# Bacon....Brined..Cold Smoked..Sliced..Baked..Vac Packed..



## daveomak (Nov 1, 2013)

Pulled out a belly and brined it for 10 days...  The brine was made from a Maple Sugar Cure my butcher gave me.....

The belly slabs went into a tub and my spacers were placed under, between and on top of the slabs, for cure circulation....

a minimal weight was placed on top to hold the slabs under the liquid....

Daily, the slabs were "moved around" to recirculate the brine....

Then they were rinsed, dried and placed back on the screens and placed in the refer for 2 days to come to some sort

of equilibrium, of the salt, sugar and cure.....

... in the refer for 2 days......













Spacers and Bacon.jpg



__ daveomak
__ Nov 1, 2013






It was 21 degrees and 85% RH.....  So I pulled out the heater

to aid in drying the surface and form a really good pellicle....

Took about 2 hours for the pellicle to form....

The air temp was about 60 ish with the heater running and a fair

breeze on the slabs.....













Heater.jpg



__ daveomak
__ Nov 1, 2013






The slabs on Todd's Q-Matzs in the smoker.....  http://www.amazenproducts.com/

The Matz are a great addition and tool to add to your

arsenal of smoking equipment....  The reason for the Matz... 

I have hung bacon on "bacon hangers" in the past and I don't particularly care for the way

the slabs stretch and deform...  makes for odd shape slabs that don't slice like I want... 

Also the Matz keep the rack wires from making deep impressions in the bacon....

 4 hours of smoke using Todd's pellets in Pitmaster's Choice Flavor.....   http://www.amazenproducts.com/

Temp in the MES was held at 68 deg's F













Bacon.jpg



__ daveomak
__ Nov 1, 2013





      

On the slicer.... First bacon on my new slicer... works very well as long as the slabs

are partially frozen, which is normal I guess.....  Never had a commercial slicer available

to slice my bacon...













Belly in the slicer.jpg



__ daveomak
__ Nov 1, 2013






.....It will eat....













Pile of Bacon 2.jpg



__ daveomak
__ Nov 1, 2013






..Bacon wrapped in plastic in 1# packs before they go into

Lisa's Great Vacuum Bags......  http://www.vacuumsealersunlimited.com/













Bacon for the Vac Pac 2.jpg



__ daveomak
__ Nov 1, 2013






Bacon baked in the oven.....   375 ish for 20 ish minutes....

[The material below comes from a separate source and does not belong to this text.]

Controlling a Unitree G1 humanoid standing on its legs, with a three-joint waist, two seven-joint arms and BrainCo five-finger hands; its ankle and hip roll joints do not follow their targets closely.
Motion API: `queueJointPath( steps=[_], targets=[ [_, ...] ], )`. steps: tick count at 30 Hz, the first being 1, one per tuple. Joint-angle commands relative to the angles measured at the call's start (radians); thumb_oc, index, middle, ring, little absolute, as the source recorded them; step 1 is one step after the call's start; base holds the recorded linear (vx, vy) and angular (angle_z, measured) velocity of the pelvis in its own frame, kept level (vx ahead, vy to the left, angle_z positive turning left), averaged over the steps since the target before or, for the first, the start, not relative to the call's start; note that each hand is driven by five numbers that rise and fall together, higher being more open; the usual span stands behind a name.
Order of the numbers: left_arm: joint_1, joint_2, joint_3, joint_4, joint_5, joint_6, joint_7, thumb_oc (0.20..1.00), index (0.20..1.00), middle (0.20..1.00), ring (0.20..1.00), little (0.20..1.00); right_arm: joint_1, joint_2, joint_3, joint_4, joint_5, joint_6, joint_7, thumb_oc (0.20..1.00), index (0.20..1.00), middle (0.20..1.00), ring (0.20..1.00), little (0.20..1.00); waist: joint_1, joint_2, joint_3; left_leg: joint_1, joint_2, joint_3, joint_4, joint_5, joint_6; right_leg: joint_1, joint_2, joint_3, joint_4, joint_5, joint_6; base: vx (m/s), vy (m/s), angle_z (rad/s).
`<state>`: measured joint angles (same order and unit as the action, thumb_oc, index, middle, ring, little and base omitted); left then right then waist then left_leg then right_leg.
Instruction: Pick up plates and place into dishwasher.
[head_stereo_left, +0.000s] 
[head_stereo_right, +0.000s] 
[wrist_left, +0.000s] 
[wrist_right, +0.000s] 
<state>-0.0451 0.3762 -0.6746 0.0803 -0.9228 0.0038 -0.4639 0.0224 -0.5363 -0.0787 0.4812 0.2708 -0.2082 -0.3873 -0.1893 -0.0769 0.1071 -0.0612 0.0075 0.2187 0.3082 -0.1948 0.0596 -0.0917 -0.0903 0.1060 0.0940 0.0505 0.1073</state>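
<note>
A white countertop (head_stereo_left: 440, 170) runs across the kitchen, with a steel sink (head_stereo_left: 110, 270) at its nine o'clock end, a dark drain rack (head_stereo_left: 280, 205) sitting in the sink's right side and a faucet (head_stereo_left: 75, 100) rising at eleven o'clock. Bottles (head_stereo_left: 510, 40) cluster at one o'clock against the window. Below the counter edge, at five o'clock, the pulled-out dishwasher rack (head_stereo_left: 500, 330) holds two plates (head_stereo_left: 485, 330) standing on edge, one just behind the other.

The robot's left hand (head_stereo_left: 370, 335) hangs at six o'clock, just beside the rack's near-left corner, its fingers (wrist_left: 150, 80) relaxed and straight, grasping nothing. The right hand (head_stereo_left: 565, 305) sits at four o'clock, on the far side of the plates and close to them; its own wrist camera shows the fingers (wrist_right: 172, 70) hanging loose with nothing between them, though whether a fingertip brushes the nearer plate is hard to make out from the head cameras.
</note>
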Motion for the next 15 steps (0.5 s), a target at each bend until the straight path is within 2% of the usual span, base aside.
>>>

Comes out perfect, not wrinkled, uniformly cooked... 













Bacon Money.jpg



__ daveomak
__ Nov 1, 2013






Bride says, "The bacon is perfect, like I remember bacon tasted, as a kid"....

Well, that is very good news...   I'm a hero for today.....     

Dave

Brine... How to make...   

Weigh the belly slabs grams.....  weigh the water grams...  X .000120 Ppm = Grams of nitrite allowed / 0.0625% nitrite in cure #1 = Grams of Cure #1 to add to the brine....

 Bacon in a brine can be up to 120 Ppm nitrite...  

You can change the 0.000120 to 0.000156 or 0.000200 or 0.000625 or what ever Ppm you want to achieve for other meat choices..... with or without water....  all you need is the total weight in grams...

Now.... this equilibrium brine is for "thin cuts"...  thicker cuts will need to be injected...

As always, read up on curing from a reputable source...  Reading from the internet can get you into trouble as there are errors in "amounts" or cure to add to recipes... There are also errors in books published about the amount of cure to add....   They hire proofreaders that don't have a clue of what's correct....  

I recommend the FSIS documents....   They seem to be more accurate than most other publications...

Search using  "FSIS" in the search query... then bacon or "curing" whatever you are looking for...

Here is a site I use frequently as I don't rely on memory when curing meats....  http://www.fsis.usda.gov/OPPDE/rdad/FSISDirectives/7620-3.pdf


----------



## disco (Nov 1, 2013)

Great looking bacon and discussion Dave. Thanks.

Disco


----------



## mr t 59874 (Nov 1, 2013)

Looking good Dave, wish I had a slicer.  Just hung a belly for it's two day equalization period.  Hope to start the smoke first of the week.

Tom


----------



## rhino260 (Nov 1, 2013)

Do you get your bellys with the skin removed?


----------



## woodcutter (Nov 1, 2013)

Very nice Dave! I'm skinning and cutting rib bones out right now.


----------



## chef willie (Nov 1, 2013)

nice work Dave......the brides happy, you're happy, it's all good.......Willie


----------



## foamheart (Nov 1, 2013)

Mmmmmm..... Bacon, my favorite! How could anyone not love bacon. Its should have its own food group.


----------



## daveomak (Nov 1, 2013)

Disco said:


> Great looking bacon and discussion Dave. Thanks.
> 
> Disco


Thanks Disco.....


Mr T 59874 said:


> Looking good Dave, wish I had a slicer.  Just hung a belly for it's two day equalization period.  Hope to start the smoke first of the week.
> 
> Tom


Tom. afternoon.....  You probably have knife skills that compare to a slicer...    


Rhino260 said:


> Do you get your bellys with the skin removed?


Skin on Rhino....  They wanted too much to remove them....  about 40 cents / pound for skin off, if I remember correctly.... 


Woodcutter said:


> Very nice Dave! I'm skinning and cutting rib bones out right now.


WC, thanks...  Did you get a whole side or what ???  Loin and all....   You started a thread yet on what you are doing....  


Chef Willie said:


> nice work Dave......the brides happy, you're happy, it's all good.......Willie


Hey Willie....   You are right about the Bride being happy....  She didn't care for the 36 hour cold smoke on the last batch...  I liked it..


Foamheart said:


> Mmmmmm..... Bacon, my favorite! How could anyone not love bacon. Its should have its own food group.


Kevin, afternoon..... Isn't bacon it's own food group ???


----------